Veteran China writer and researcher Chris Gill with the latest news:

G7 rolls out new strategy

In its first communique in three years that mentions China, the Group of Seven rich nations (G7) laid out a plan to combat the Chinese Belt and Road Initiative (BRI) at their meeting in southern England over the weekend.

The Belt and Road scheme has been losing ground since the onset of the epidemic and US President Joe Biden announced to reporters on the weekend that the world’s seven major democracies now plan to finance initiatives in poor countries in four areas – the environment, healthcare, women’s empowerment and infrastructure. Transparency and anti-corruption activities will also be key issues, as well as promoting western values.

The BRI, which mostly targets authoritarian regimes, could see two networks emerge – one democratic, one authoritarian. Other issues mentioned in the G7 communique point to a more aggressive stance towards China.

G7 nations scolded China over human rights in Xinjiang, called for Hong Kong to keep a high degree of autonomy and demanded further investigation into the origin of the coronavirus.

Chinese media focused on the Dragon boat festival on the weekend, with some sidebar articles on sunglasses, the Queen and Boris Johnson’s swim in the sea.

Later, China’s embassy in London said it opposed the G7 mentions of Xinjiang, Hong Kong and Taiwan that “distorted the facts” and exposed the “sinister intentions of a few countries such as the United States”.

“China’s reputation must not be slandered,” it said on Monday.

More flooding ahead

As China prepares for what is likely to be another historic flood season, the level of water in the Three Gorges Dam has been lowered to 145 metres. But that is expected to rise over 40 metres once seasonal rains hit the catchment basin in the southwest.

Numerous cities in China are already flooded.

Top banks adopt HarmonyOS2

The  Bank of China, China CITIC Bank (credit cards only), and China Guangfa Bank (credit cards only) have announced the adoption of HarmonyOS2 (Hongmeng or ‘Red dream’ in Mandarin) for the first time to support the localisation of operating systems.

The Bank of China and China CITIC Bank stated that they will cooperate with Huawei to launch automatic services and lay out a new ecosystem of open banking scenarios.

863 Project

China’s leading science and innovation project has put local development of microchips on a par with developing atomic weapons. Leaders of the project were awarded the prestigious ‘two bombs and a star’ medal.

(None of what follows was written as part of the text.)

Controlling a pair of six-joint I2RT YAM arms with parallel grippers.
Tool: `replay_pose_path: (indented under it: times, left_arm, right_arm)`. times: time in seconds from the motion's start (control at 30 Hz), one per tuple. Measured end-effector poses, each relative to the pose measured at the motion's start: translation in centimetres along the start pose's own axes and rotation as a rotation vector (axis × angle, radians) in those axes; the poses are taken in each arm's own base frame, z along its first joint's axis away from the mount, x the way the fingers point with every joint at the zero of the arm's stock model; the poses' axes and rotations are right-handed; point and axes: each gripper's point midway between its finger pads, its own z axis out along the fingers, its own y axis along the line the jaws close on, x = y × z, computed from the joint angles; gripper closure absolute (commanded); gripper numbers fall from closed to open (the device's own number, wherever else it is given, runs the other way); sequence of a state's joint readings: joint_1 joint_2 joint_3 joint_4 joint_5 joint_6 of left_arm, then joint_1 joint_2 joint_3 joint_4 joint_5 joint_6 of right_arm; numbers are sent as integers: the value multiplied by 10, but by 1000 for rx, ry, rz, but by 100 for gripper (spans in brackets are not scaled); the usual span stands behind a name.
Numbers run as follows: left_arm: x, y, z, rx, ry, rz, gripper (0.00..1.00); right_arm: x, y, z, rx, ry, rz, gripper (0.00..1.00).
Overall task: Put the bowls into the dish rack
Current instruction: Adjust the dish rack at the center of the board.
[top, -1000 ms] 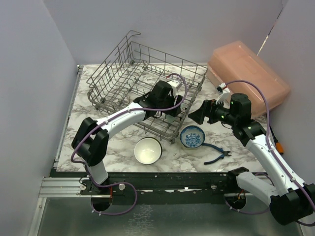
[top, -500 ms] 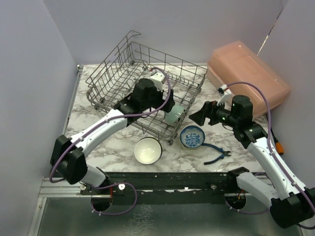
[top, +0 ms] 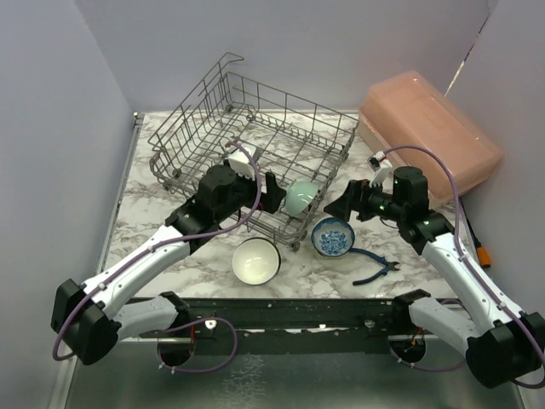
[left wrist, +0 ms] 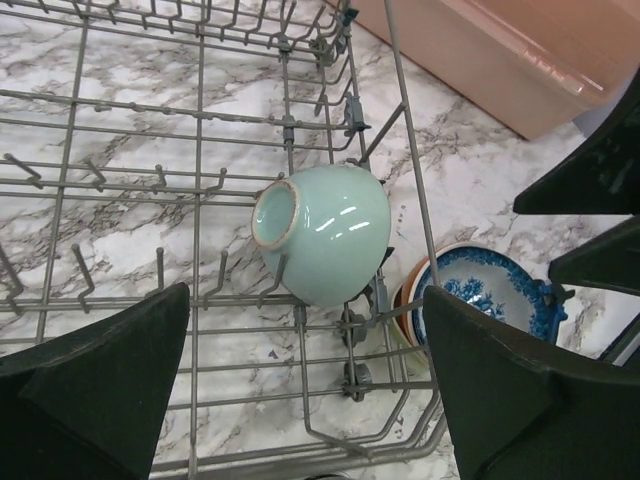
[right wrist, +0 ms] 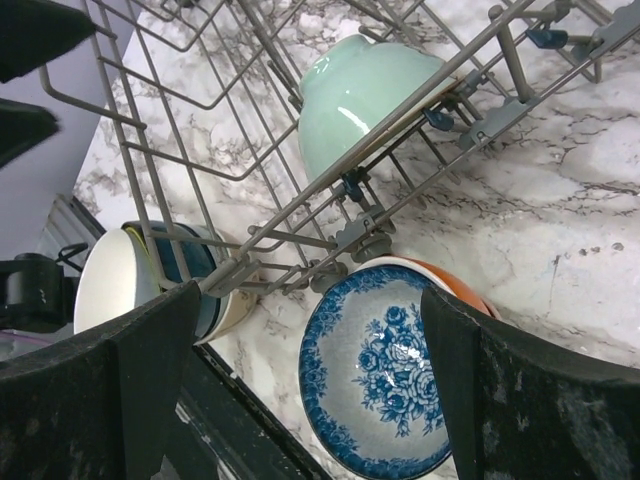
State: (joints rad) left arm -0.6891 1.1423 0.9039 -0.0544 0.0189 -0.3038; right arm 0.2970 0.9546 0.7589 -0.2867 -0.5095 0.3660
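Marble worktop [top: 136, 196], near edge: white bowl [top: 255, 260] and blue-patterned bowl [top: 332, 236] wait outside the rack. Right jaws gape empty above the blue one; probably the next pick, needing a rim pinch. Left jaws wide open, empty. Mint bowl [left wrist: 325, 232] lies sideways in the dish rack's [top: 289, 102] near-right corner, axis level, foot toward the left arm.

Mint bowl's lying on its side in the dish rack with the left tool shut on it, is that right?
No: the left tool is open, its fingers wide apart and clear of the mint bowl, which does lie on its side in the dish rack. The left wrist view shows it.
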Motion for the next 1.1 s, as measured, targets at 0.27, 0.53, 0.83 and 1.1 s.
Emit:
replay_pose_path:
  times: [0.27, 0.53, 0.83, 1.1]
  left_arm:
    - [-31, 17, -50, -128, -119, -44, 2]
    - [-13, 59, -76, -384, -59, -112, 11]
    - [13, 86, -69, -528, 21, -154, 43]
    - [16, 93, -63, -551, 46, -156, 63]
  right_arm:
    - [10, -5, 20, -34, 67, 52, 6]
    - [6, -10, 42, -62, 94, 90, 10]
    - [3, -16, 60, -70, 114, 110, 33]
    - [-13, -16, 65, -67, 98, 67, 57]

Oz-China ties – another breakup

A scientific research project between the Australian Commonwealth Scientific and Industrial Research Organisation (CSIRO and one of the country’s leading research bodies) and China’s Qingdao Marine Science and Technology Pilot National Laboratory will be terminated next year.

Internet celebrity robot restaurant opening in Harbin

In what must be a world first, Harbin Institute of Technology Robot Group Discoverer Robot Industry Project plans to open a restaurant that will make Madame Tussauds a thing of the past. Patrons will be served by robots of celebrities, bringing tourists to the area.

Top 5 boss surnames

After extensive research it was found that the top five surnames for bosses in China are “Wang”, “Li”, “Zhang”, “Liu” and “Chen” in that order. The five surnames also account for 30.8% of the national household registered population.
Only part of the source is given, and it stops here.